◆ EXERCISE REQUIREMENTS ◆
Below are records to be repeated in full. Give them exactly.

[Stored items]
________

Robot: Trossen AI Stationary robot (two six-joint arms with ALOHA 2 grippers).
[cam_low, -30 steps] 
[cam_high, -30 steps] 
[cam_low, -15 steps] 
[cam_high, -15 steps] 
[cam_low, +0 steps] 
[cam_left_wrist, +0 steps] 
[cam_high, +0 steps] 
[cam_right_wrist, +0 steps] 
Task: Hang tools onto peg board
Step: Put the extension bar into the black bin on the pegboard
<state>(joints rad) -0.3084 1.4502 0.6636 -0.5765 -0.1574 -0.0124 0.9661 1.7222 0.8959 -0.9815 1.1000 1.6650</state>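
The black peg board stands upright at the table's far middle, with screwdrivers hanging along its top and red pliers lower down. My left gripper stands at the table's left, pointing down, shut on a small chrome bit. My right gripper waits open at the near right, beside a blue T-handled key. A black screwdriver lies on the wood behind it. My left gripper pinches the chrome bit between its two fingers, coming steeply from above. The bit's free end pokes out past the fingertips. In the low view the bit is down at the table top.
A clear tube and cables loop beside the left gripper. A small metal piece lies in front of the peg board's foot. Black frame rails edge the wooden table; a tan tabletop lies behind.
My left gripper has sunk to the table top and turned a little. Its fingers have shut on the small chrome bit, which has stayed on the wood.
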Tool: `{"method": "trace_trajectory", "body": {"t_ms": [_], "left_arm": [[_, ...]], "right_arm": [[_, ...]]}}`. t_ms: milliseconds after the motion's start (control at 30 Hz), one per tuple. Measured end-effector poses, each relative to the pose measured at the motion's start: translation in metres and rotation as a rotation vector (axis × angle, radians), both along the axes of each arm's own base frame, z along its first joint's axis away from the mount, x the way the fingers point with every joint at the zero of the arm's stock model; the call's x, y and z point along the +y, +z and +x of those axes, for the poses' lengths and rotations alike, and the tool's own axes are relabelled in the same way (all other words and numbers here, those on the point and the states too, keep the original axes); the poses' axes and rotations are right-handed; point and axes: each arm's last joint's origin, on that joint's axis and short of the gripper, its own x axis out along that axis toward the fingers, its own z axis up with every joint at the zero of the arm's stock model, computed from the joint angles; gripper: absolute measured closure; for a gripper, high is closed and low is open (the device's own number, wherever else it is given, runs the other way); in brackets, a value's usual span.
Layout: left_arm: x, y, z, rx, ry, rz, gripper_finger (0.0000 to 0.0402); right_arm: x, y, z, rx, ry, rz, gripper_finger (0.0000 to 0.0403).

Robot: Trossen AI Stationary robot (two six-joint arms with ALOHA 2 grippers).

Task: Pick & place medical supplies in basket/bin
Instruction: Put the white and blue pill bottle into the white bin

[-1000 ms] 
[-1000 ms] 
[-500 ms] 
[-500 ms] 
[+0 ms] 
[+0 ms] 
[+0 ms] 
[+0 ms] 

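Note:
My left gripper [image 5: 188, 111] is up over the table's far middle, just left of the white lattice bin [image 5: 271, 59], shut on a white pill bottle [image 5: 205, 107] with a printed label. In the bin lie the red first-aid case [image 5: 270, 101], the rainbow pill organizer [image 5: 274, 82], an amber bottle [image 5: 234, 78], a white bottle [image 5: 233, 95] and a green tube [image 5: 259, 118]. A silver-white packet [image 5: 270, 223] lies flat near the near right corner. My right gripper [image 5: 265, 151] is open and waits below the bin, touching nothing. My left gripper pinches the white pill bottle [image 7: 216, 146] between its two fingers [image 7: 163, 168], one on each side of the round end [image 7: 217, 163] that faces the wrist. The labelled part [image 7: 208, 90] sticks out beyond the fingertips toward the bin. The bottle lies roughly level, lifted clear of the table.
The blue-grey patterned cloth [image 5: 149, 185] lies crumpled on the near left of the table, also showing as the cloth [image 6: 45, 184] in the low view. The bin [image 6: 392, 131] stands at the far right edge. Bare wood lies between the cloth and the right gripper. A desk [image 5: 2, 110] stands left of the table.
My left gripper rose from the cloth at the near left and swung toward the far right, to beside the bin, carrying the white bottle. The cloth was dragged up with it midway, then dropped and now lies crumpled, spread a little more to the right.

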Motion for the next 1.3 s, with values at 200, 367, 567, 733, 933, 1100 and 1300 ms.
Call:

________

◆ RESPONSE BOX ◆
Robot: Trossen AI Stationary robot (two six-joint arms with ALOHA 2 grippers).
[cam_low, -30 steps] 
[cam_high, -30 steps] 
[cam_low, -15 steps] 
[cam_high, -15 steps] 
[cam_low, +0 steps] 
[cam_left_wrist, +0 steps] 
[cam_high, +0 steps] 
[cam_right_wrist, +0 steps] 
Task: Hang tools onto peg board
Step: Put the extension bar into the black bin on the pegboard
<state>(joints rad) -0.3084 1.4502 0.6636 -0.5765 -0.1574 -0.0124 0.9661 1.7222 0.8959 -0.9815 1.1000 1.6650</state>
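The black peg board stands upright at the table's far middle, with screwdrivers hanging along its top and red pliers lower down. My left gripper stands at the table's left, pointing down, shut on a small chrome bit. My right gripper waits open at the near right, beside a blue T-handled key. A black screwdriver lies on the wood behind it. My left gripper pinches the chrome bit between its two fingers, coming steeply from above. The bit's free end pokes out past the fingertips. In the low view the bit is down at the table top.
A clear tube and cables loop beside the left gripper. A small metal piece lies in front of the peg board's foot. Black frame rails edge the wooden table; a tan tabletop lies behind.
My left gripper has sunk to the table top and turned a little. Its fingers have shut on the small chrome bit, which has stayed on the wood.
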Tool: `{"method": "trace_trajectory", "body": {"t_ms": [_], "left_arm": [[_, ...]], "right_arm": [[_, ...]]}}`. t_ms: milliseconds after the motion's start (control at 30 Hz), one per tuple. Measured end-effector poses, each relative to the pose measured at the motion's start: translation in metres and rotation as a rotation vector (axis × angle, radians), both along the axes of each arm's own base frame, z along its first joint's axis away from the mount, x the way the fingers point with every joint at the zero of the arm's stock model; the call's x, y and z point along the +y, +z and +x of those axes, for the poses' lengths and rotations alike, and the tool's own axes are relabelled in the same way (all other words and numbers here, those on the point and the states too, keep the original axes); the poses' axes and rotations are right-handed; point and axes: each arm's last joint's origin, on that joint's axis and short of the gripper, its own x axis out along that axis toward the fingers, its own z axis up with every joint at the zero of the arm's stock model, computed from the joint angles; gripper: absolute measured closure; for a gripper, high is closed and low is open (the device's own number, wherever else it is given, runs the other way); in brackets, a value's usual span.
Layout: left_arm: x, y, z, rx, ry, rz, gripper_finger (0.0000 to 0.0402); right_arm: x, y, z, rx, ry, rz, gripper_finger (0.0000 to 0.0403).

Robot: Trossen AI Stationary robot (two six-joint arms with ALOHA 2 grippers).

Task: Pick & place medical supplies in basket/bin
Instruction: Put the white and blue pill bottle into the white bin

[-1000 ms] 
[-1000 ms] 
[-500 ms] 
[-500 ms] 
[+0 ms] 
[+0 ms] 
[+0 ms] 
[+0 ms] 

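Note:
My left gripper [image 5: 188, 111] is up over the table's far middle, just left of the white lattice bin [image 5: 271, 59], shut on a white pill bottle [image 5: 205, 107] with a printed label. In the bin lie the red first-aid case [image 5: 270, 101], the rainbow pill organizer [image 5: 274, 82], an amber bottle [image 5: 234, 78], a white bottle [image 5: 233, 95] and a green tube [image 5: 259, 118]. A silver-white packet [image 5: 270, 223] lies flat near the near right corner. My right gripper [image 5: 265, 151] is open and waits below the bin, touching nothing. My left gripper pinches the white pill bottle [image 7: 216, 146] between its two fingers [image 7: 163, 168], one on each side of the round end [image 7: 217, 163] that faces the wrist. The labelled part [image 7: 208, 90] sticks out beyond the fingertips toward the bin. The bottle lies roughly level, lifted clear of the table.
The blue-grey patterned cloth [image 5: 149, 185] lies crumpled on the near left of the table, also showing as the cloth [image 6: 45, 184] in the low view. The bin [image 6: 392, 131] stands at the far right edge. Bare wood lies between the cloth and the right gripper. A desk [image 5: 2, 110] stands left of the table.
My left gripper rose from the cloth at the near left and swung toward the far right, to beside the bin, carrying the white bottle. The cloth was dragged up with it midway, then dropped and now lies crumpled, spread a little more to the right.
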
Motion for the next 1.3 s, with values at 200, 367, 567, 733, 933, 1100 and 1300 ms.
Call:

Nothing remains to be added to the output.